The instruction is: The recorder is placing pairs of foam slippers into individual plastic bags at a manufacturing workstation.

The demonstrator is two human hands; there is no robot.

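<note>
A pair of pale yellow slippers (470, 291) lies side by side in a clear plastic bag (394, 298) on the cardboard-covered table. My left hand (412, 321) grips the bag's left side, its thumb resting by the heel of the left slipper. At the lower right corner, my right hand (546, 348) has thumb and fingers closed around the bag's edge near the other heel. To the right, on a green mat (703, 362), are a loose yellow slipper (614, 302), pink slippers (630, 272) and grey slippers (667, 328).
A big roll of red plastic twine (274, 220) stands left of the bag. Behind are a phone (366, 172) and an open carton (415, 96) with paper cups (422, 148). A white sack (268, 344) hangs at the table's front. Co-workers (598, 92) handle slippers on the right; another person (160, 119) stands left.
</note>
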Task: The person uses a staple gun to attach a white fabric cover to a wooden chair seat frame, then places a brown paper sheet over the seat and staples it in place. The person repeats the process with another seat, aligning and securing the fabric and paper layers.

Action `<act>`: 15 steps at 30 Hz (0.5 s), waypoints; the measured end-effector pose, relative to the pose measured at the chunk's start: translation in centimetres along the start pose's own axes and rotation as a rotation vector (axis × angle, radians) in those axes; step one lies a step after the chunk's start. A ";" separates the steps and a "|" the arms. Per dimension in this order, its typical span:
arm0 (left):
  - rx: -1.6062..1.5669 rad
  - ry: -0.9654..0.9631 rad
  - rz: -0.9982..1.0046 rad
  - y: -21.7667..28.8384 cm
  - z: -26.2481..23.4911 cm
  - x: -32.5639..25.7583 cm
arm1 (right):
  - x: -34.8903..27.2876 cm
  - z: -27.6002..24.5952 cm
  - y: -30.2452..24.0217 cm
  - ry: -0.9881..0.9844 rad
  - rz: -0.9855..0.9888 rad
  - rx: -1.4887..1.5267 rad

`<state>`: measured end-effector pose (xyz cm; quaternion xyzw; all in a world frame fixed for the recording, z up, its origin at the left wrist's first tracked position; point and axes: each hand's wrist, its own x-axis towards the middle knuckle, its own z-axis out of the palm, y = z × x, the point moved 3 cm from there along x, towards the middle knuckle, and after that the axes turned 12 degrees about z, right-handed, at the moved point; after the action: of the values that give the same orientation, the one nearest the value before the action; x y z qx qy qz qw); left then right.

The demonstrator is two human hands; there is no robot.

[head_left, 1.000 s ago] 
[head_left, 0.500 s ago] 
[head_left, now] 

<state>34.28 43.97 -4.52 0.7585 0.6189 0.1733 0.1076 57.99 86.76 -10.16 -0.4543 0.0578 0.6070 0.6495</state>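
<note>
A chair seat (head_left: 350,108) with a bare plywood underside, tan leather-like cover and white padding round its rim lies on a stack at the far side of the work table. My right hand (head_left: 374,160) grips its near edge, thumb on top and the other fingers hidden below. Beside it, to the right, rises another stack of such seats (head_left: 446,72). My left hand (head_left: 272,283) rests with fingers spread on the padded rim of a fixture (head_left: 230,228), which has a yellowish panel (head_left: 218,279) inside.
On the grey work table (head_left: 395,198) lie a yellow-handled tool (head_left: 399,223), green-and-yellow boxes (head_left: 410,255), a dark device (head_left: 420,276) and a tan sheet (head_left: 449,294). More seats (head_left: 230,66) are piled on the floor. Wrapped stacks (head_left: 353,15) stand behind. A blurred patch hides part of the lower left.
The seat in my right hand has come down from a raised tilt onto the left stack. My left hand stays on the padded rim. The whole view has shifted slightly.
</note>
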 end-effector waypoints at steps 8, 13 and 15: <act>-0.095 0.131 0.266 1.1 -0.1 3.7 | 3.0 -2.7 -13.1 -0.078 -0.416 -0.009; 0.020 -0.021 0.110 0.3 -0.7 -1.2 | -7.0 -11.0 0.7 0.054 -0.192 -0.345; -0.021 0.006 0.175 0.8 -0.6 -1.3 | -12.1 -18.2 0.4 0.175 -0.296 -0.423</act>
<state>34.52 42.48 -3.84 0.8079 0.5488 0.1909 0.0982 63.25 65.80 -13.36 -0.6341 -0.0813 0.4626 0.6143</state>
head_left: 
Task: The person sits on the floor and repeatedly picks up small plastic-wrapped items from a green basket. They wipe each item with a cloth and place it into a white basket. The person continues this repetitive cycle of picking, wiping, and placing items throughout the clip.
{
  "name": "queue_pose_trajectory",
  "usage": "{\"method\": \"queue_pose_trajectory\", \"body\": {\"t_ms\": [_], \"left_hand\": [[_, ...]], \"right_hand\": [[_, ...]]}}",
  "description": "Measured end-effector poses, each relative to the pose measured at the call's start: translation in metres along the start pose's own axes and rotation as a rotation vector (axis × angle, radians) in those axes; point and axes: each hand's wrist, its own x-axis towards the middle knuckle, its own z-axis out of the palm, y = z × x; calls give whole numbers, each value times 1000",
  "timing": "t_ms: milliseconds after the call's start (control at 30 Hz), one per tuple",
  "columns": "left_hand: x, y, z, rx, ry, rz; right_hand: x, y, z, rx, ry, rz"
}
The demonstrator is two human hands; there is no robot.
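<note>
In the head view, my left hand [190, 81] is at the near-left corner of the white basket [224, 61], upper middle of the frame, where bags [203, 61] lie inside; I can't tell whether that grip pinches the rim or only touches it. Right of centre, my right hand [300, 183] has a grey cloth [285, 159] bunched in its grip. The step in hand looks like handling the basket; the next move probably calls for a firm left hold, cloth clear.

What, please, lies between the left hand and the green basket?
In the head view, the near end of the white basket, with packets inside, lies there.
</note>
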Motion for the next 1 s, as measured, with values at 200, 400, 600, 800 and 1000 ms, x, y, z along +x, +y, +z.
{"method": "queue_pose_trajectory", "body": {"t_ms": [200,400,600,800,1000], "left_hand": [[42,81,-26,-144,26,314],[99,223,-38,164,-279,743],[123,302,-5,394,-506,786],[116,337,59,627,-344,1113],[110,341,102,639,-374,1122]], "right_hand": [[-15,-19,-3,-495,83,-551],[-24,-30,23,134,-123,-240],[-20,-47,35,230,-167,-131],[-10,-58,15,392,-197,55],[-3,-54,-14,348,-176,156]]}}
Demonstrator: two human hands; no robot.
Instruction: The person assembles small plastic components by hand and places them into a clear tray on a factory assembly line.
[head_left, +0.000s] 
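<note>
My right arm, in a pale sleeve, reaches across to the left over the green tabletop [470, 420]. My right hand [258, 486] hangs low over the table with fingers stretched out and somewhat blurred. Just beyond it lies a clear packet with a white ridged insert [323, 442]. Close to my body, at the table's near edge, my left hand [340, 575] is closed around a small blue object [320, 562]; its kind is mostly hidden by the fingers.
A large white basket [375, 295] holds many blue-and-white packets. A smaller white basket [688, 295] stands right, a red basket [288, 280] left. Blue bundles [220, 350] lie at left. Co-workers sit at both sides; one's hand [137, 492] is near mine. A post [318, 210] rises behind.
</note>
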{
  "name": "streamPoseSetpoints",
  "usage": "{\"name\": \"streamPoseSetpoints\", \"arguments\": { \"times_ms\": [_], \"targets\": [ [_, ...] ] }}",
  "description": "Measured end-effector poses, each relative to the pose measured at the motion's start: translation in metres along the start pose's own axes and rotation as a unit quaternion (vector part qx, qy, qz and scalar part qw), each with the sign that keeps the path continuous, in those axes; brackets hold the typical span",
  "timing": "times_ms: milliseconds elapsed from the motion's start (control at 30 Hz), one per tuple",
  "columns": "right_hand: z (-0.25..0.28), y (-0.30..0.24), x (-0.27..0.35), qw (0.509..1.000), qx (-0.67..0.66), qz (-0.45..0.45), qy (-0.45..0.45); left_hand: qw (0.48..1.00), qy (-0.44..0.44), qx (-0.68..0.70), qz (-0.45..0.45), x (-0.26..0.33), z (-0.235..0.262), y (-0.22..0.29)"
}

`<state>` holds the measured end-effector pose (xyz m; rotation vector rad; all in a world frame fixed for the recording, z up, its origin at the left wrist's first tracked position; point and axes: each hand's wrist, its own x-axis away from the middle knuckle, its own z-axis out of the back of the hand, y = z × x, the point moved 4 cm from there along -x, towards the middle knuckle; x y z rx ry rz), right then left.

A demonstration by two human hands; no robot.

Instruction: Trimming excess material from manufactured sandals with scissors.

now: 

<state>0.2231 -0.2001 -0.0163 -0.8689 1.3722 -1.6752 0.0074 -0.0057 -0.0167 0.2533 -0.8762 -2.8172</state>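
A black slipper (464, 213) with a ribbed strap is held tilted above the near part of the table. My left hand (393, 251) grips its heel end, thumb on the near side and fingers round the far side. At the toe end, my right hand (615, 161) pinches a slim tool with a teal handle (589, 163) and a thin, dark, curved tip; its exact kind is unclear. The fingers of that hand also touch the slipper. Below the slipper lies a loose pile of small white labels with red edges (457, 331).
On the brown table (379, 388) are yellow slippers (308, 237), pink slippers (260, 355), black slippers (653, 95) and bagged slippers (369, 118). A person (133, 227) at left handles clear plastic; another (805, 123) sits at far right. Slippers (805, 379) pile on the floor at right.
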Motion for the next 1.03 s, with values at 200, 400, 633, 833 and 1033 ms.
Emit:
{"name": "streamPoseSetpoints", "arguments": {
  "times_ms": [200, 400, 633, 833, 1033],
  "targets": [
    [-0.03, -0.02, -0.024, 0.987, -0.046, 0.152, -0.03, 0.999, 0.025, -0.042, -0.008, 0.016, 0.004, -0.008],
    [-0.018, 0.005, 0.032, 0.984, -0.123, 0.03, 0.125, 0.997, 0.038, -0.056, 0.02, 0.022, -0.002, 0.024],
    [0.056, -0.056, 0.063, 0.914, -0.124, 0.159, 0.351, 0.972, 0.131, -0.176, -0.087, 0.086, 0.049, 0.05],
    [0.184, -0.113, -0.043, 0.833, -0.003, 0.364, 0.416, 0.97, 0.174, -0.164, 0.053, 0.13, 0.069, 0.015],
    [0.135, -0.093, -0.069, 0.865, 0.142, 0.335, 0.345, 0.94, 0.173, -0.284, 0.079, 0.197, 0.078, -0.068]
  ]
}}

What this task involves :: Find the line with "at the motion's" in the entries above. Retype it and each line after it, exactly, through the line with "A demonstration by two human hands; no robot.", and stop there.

Solution to this exercise ::
  "description": "Measured end-effector poses, each relative to the pose measured at the motion's start: translation in metres along the start pose's own axes and rotation as a unit quaternion (vector part qx, qy, qz and scalar part qw), each with the sign that keeps the path continuous, in those axes; brackets hold the typical span",
  "timing": "times_ms: milliseconds elapsed from the motion's start (control at 30 Hz), one per tuple",
  "columns": "right_hand: z (-0.25..0.28), y (-0.30..0.24), x (-0.27..0.35), qw (0.509..1.000), qx (-0.67..0.66), qz (-0.45..0.45), qy (-0.45..0.45); left_hand: qw (0.48..1.00), qy (-0.44..0.44), qx (-0.68..0.70), qz (-0.45..0.45), x (-0.26..0.33), z (-0.235..0.262), y (-0.22..0.29)"
}

`<state>` holds the measured end-effector pose (xyz m; rotation vector rad; all in a world frame fixed for the recording, z up, its origin at the left wrist's first tracked position; point and axes: each hand's wrist, its own x-axis away from the middle knuckle, its own z-axis out of the back of the hand, y = z × x, the point moved 4 cm from there along -x, towards the middle knuckle; x y z rx ry rz), right then left.

A demonstration by two human hands; no robot.

Nothing else remains for the exercise.